Provided records Block Start

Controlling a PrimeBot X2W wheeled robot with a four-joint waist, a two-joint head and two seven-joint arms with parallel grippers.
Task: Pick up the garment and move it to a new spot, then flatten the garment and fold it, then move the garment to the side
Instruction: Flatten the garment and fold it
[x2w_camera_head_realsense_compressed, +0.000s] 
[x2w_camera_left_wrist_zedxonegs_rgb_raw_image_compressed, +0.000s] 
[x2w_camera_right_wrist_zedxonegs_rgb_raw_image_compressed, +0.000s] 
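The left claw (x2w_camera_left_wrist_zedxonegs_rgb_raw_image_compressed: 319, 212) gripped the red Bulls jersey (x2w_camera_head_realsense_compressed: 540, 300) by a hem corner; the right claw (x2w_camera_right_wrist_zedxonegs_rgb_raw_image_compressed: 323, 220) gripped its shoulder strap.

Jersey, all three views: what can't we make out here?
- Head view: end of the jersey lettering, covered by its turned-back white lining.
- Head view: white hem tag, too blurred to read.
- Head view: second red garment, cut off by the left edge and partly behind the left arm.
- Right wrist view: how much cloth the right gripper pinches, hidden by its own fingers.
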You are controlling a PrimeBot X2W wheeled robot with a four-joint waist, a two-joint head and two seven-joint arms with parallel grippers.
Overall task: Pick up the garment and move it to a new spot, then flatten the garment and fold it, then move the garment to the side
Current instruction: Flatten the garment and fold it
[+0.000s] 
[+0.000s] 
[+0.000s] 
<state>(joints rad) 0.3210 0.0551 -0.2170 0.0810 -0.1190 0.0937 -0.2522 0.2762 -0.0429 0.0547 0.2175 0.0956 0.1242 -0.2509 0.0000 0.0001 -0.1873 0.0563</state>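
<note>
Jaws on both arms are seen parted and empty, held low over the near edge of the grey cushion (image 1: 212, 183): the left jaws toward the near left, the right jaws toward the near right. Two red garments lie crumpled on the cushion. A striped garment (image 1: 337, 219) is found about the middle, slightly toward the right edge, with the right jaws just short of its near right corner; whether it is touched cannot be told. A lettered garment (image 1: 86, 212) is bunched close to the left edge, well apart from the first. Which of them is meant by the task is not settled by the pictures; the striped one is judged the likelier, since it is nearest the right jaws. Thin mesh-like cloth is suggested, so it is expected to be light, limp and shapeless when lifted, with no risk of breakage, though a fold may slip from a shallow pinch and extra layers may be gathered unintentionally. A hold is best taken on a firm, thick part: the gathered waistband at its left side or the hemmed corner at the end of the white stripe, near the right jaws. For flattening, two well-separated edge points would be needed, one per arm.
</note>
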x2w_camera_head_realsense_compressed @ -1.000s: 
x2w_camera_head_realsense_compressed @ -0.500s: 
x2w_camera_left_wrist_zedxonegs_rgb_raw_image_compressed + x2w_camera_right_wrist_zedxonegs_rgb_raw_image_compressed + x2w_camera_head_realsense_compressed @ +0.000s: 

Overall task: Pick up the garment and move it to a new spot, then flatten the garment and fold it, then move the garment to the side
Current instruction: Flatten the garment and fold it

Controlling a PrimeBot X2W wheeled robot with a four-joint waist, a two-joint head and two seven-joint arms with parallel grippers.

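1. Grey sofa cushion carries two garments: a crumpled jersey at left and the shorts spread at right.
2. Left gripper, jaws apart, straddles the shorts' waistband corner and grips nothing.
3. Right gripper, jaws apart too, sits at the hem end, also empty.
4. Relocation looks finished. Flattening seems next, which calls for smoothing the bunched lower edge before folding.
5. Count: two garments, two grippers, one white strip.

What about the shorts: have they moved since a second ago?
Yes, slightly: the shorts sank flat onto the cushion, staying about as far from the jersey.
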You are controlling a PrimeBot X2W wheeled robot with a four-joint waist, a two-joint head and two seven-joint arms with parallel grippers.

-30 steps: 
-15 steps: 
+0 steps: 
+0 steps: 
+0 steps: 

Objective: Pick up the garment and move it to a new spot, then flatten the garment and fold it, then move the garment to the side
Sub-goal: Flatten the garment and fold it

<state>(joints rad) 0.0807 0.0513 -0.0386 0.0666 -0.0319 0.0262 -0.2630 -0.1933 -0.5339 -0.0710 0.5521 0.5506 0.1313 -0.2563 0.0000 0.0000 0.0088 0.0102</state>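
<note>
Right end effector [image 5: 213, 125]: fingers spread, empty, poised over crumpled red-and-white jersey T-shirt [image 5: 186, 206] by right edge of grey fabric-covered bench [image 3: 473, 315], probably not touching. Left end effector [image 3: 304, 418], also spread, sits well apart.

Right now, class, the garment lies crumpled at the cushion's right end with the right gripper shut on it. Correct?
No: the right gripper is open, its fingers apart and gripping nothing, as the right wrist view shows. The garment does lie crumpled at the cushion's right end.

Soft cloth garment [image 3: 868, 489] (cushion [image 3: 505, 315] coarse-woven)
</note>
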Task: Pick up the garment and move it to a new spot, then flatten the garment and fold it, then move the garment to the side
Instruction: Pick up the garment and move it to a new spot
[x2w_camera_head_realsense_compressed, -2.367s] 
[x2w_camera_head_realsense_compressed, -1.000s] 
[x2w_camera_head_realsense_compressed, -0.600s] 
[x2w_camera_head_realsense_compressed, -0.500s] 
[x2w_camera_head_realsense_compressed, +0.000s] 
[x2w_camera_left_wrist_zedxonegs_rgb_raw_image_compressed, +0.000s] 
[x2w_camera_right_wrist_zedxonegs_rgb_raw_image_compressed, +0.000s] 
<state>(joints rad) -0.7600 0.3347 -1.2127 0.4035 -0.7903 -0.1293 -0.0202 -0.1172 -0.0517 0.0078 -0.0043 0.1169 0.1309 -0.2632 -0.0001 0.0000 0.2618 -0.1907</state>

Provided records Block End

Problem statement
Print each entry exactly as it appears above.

Result
Controlling a PrimeBot X2W wheeled robot with a four-joint waist, a two-joint head and two seven-joint arms with parallel grippers.
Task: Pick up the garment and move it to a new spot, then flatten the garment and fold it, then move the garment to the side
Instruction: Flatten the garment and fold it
[x2w_camera_head_realsense_compressed, +0.000s] 
[x2w_camera_left_wrist_zedxonegs_rgb_raw_image_compressed, +0.000s] 
[x2w_camera_right_wrist_zedxonegs_rgb_raw_image_compressed, +0.000s] 
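The left claw (x2w_camera_left_wrist_zedxonegs_rgb_raw_image_compressed: 319, 212) gripped the red Bulls jersey (x2w_camera_head_realsense_compressed: 540, 300) by a hem corner; the right claw (x2w_camera_right_wrist_zedxonegs_rgb_raw_image_compressed: 323, 220) gripped its shoulder strap.

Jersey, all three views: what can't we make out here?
- Head view: end of the jersey lettering, covered by its turned-back white lining.
- Head view: white hem tag, too blurred to read.
- Head view: second red garment, cut off by the left edge and partly behind the left arm.
- Right wrist view: how much cloth the right gripper pinches, hidden by its own fingers.
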You are controlling a PrimeBot X2W wheeled robot with a four-joint waist, a two-joint head and two seven-joint arms with parallel grippers.
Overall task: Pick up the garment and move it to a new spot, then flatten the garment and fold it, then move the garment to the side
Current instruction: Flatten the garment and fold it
[+0.000s] 
[+0.000s] 
[+0.000s] 
<state>(joints rad) 0.3210 0.0551 -0.2170 0.0810 -0.1190 0.0937 -0.2522 0.2762 -0.0429 0.0547 0.2175 0.0956 0.1242 -0.2509 0.0000 0.0001 -0.1873 0.0563</state>
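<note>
Jaws on both arms are seen parted and empty, held low over the near edge of the grey cushion (image 1: 212, 183): the left jaws toward the near left, the right jaws toward the near right. Two red garments lie crumpled on the cushion. A striped garment (image 1: 337, 219) is found about the middle, slightly toward the right edge, with the right jaws just short of its near right corner; whether it is touched cannot be told. A lettered garment (image 1: 86, 212) is bunched close to the left edge, well apart from the first. Which of them is meant by the task is not settled by the pictures; the striped one is judged the likelier, since it is nearest the right jaws. Thin mesh-like cloth is suggested, so it is expected to be light, limp and shapeless when lifted, with no risk of breakage, though a fold may slip from a shallow pinch and extra layers may be gathered unintentionally. A hold is best taken on a firm, thick part: the gathered waistband at its left side or the hemmed corner at the end of the white stripe, near the right jaws. For flattening, two well-separated edge points would be needed, one per arm.
</note>
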x2w_camera_head_realsense_compressed @ -1.000s: 
x2w_camera_head_realsense_compressed @ -0.500s: 
x2w_camera_left_wrist_zedxonegs_rgb_raw_image_compressed + x2w_camera_right_wrist_zedxonegs_rgb_raw_image_compressed + x2w_camera_head_realsense_compressed @ +0.000s: 

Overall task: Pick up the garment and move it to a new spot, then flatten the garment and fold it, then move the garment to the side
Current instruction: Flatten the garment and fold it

Controlling a PrimeBot X2W wheeled robot with a four-joint waist, a two-joint head and two seven-joint arms with parallel grippers.

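1. Grey sofa cushion carries two garments: a crumpled jersey at left and the shorts spread at right.
2. Left gripper, jaws apart, straddles the shorts' waistband corner and grips nothing.
3. Right gripper, jaws apart too, sits at the hem end, also empty.
4. Relocation looks finished. Flattening seems next, which calls for smoothing the bunched lower edge before folding.
5. Count: two garments, two grippers, one white strip.

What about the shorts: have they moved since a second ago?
Yes, slightly: the shorts sank flat onto the cushion, staying about as far from the jersey.
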You are controlling a PrimeBot X2W wheeled robot with a four-joint waist, a two-joint head and two seven-joint arms with parallel grippers.

-30 steps: 
-15 steps: 
+0 steps: 
+0 steps: 
+0 steps: 

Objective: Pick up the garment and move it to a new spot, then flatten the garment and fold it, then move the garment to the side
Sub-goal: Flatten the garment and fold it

<state>(joints rad) 0.0807 0.0513 -0.0386 0.0666 -0.0319 0.0262 -0.2630 -0.1933 -0.5339 -0.0710 0.5521 0.5506 0.1313 -0.2563 0.0000 0.0000 0.0088 0.0102</state>
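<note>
Right end effector [image 5: 213, 125]: fingers spread, empty, poised over crumpled red-and-white jersey T-shirt [image 5: 186, 206] by right edge of grey fabric-covered bench [image 3: 473, 315], probably not touching. Left end effector [image 3: 304, 418], also spread, sits well apart.

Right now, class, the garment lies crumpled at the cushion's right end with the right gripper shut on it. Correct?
No: the right gripper is open, its fingers apart and gripping nothing, as the right wrist view shows. The garment does lie crumpled at the cushion's right end.

Soft cloth garment [image 3: 868, 489] (cushion [image 3: 505, 315] coarse-woven)
</note>
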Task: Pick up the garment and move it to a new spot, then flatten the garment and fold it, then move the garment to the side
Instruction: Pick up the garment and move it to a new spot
[x2w_camera_head_realsense_compressed, -2.367s] 
[x2w_camera_head_realsense_compressed, -1.000s] 
[x2w_camera_head_realsense_compressed, -0.600s] 
[x2w_camera_head_realsense_compressed, -0.500s] 
[x2w_camera_head_realsense_compressed, +0.000s] 
[x2w_camera_left_wrist_zedxonegs_rgb_raw_image_compressed, +0.000s] 
[x2w_camera_right_wrist_zedxonegs_rgb_raw_image_compressed, +0.000s] 
<state>(joints rad) -0.7600 0.3347 -1.2127 0.4035 -0.7903 -0.1293 -0.0202 -0.1172 -0.0517 0.0078 -0.0043 0.1169 0.1309 -0.2632 -0.0001 0.0000 0.2618 -0.1907</state>

The answer requires nothing more.